Les élections de novembre dernier ont assuré la victoire de M. Harrison et des républicains. Sous leur direction, les États-Unis demeureront sans doute plus protectionnistes que jamais, au moins pour un temps. Le maintien du régime douanier sera accepté sans grand enthousiasme, dit-on, comme la révision prudente des tarifs aurait été subie avec résignation. Il ne semble pas que cette lutte économique, ramenée à des proportions si exiguës, ait profondément remué les masses populaires. Celles-ci ne se sentaient pas atteintes au vif de leurs intérêts immédiats, quel que fut le résultat final. Le faible écart entre les vainqueurs et les vaincus, et les contradictions des derniers scrutins[1], laissent planer une fâcheuse incertitude sur la véritable opinion de la majorité. Le pays, habitué au système protecteur, y trouve l’avantage de conserver son indépendance d’action. Il hésite à s’aventurer dans l’inconnu d’une expérience nouvelle, et se défie des théories absolues du libre échange, qui ne lui permettrait plus d’être l’arbitre de son propre sort. Avant tout, les Américains veulent rester les maîtres chez eux. Leur situation agricole privilégiée, le superflu de leurs produits alimentaires les met à l’abri des représailles économiques périlleuses. Ils peuvent attendre tranquillement d’avoir acquis la supériorité industrielle définitive. Alors, rien ne les empêchera d’abaisser toutes les barrières et de faire du libre échange rémunérateur : ils seront les plus forts.

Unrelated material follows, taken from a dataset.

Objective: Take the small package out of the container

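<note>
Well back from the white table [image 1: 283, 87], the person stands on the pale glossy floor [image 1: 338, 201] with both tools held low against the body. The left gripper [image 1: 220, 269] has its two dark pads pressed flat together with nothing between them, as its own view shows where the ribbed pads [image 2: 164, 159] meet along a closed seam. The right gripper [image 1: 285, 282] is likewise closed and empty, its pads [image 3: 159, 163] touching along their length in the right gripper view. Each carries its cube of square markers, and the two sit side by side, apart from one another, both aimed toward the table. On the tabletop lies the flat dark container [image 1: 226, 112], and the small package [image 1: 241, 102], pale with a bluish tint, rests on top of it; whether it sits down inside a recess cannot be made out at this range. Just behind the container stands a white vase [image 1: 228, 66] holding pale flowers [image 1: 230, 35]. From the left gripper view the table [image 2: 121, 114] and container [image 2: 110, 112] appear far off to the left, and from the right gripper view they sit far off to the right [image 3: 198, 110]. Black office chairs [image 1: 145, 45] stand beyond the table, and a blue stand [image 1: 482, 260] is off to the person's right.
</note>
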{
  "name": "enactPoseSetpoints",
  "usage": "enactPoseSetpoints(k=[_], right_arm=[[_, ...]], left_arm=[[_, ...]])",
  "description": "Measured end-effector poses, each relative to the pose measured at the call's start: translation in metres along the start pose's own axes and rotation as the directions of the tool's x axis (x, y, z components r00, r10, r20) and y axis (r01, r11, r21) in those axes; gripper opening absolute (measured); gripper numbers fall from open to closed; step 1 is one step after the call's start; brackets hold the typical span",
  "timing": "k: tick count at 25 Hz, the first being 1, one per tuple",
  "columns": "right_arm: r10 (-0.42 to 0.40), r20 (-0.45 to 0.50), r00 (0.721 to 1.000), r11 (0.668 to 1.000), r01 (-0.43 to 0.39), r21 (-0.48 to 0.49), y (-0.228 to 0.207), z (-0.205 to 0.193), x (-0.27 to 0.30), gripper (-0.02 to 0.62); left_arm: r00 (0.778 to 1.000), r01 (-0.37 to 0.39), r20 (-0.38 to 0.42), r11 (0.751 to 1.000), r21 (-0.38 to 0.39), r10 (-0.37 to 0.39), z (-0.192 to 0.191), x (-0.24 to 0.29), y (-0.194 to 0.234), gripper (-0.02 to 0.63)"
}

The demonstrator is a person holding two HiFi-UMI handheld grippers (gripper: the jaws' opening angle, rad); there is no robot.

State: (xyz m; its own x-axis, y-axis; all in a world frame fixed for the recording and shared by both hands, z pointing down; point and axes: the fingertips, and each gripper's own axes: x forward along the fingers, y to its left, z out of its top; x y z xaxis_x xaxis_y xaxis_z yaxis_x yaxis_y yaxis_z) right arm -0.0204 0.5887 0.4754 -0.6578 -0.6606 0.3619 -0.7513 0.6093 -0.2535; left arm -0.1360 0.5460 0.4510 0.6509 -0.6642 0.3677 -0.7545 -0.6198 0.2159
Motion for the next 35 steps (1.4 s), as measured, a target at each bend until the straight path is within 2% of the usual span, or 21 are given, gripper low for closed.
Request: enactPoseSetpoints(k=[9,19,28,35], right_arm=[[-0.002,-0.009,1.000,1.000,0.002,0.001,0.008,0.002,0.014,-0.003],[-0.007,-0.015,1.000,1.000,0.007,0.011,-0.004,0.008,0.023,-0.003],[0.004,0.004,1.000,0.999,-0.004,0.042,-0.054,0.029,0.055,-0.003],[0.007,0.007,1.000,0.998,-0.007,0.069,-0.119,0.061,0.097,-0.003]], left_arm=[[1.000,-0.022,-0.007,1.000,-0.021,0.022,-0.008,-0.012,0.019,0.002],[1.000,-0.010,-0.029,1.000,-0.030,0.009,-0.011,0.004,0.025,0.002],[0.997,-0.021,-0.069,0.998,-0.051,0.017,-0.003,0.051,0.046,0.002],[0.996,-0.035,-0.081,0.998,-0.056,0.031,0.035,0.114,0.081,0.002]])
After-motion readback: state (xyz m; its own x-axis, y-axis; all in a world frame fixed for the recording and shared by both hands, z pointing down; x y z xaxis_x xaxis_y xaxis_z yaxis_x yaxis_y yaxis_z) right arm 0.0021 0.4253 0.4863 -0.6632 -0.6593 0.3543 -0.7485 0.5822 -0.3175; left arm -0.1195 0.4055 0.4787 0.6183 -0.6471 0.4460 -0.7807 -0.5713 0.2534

  1. Dans les élections parlementaires, les républicains n’ont obtenu qu’un faible avantage sur les démocrates. Dans l’élection présidentielle, quoique le candidat républicain ait été définitivement élu par les collèges du second degré, c’est son compétiteur démocrate, le président Cleveland, qui l’a emporté par quelques milliers de voix au scrutin primaire.